Look through the data below and extract, unchanged, the lines from the one that contains "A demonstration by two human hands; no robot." to the one that contains "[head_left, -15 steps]", both included.

------------------------

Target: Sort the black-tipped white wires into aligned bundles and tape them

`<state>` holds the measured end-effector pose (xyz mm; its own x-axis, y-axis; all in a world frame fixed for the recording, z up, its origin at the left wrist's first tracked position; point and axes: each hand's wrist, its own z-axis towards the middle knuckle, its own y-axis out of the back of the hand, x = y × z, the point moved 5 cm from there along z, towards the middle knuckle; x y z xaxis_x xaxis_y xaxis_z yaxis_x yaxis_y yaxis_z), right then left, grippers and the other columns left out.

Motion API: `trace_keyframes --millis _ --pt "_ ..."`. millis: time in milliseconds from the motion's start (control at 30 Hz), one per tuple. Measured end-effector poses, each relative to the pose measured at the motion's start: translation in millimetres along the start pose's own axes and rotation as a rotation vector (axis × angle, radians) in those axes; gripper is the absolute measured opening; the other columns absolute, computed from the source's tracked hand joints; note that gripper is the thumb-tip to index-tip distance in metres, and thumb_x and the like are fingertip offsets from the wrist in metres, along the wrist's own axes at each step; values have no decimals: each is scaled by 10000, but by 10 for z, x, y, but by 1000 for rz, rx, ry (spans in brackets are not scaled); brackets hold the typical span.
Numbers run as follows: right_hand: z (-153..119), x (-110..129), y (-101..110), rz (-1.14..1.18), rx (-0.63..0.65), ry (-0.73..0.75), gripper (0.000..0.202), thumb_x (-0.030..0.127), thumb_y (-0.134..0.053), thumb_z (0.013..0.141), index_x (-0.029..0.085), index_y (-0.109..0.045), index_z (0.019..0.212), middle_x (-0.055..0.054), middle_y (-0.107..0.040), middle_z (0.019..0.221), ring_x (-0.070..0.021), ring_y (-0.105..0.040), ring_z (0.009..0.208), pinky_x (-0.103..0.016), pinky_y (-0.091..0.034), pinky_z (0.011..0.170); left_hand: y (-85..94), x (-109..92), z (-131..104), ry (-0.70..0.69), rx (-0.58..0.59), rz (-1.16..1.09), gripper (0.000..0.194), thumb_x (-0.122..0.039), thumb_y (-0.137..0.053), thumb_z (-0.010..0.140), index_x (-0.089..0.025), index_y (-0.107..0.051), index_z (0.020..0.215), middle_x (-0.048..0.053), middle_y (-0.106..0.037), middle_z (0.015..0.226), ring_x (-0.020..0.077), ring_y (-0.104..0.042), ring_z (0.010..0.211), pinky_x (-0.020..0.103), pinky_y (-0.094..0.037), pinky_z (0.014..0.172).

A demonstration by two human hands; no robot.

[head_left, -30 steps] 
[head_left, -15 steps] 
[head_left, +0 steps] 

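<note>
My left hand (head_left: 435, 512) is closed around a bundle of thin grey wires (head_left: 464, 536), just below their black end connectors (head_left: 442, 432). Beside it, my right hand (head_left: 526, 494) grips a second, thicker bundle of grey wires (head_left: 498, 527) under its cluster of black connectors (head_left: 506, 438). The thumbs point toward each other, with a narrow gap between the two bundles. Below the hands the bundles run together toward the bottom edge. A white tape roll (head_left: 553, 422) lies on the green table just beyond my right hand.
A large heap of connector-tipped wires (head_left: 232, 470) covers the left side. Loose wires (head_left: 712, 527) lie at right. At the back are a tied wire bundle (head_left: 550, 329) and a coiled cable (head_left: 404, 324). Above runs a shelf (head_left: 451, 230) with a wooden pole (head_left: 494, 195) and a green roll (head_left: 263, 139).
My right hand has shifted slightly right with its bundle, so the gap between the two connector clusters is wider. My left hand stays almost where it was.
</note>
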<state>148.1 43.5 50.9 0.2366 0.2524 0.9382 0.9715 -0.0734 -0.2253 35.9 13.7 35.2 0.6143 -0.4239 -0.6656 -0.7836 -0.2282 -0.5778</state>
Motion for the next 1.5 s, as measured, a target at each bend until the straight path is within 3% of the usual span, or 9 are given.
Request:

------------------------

**Result of this exercise**
A demonstration by two human hands; no robot.

[head_left, -30 steps] 
[head_left, -15 steps] 

The exercise is done; no more work remains.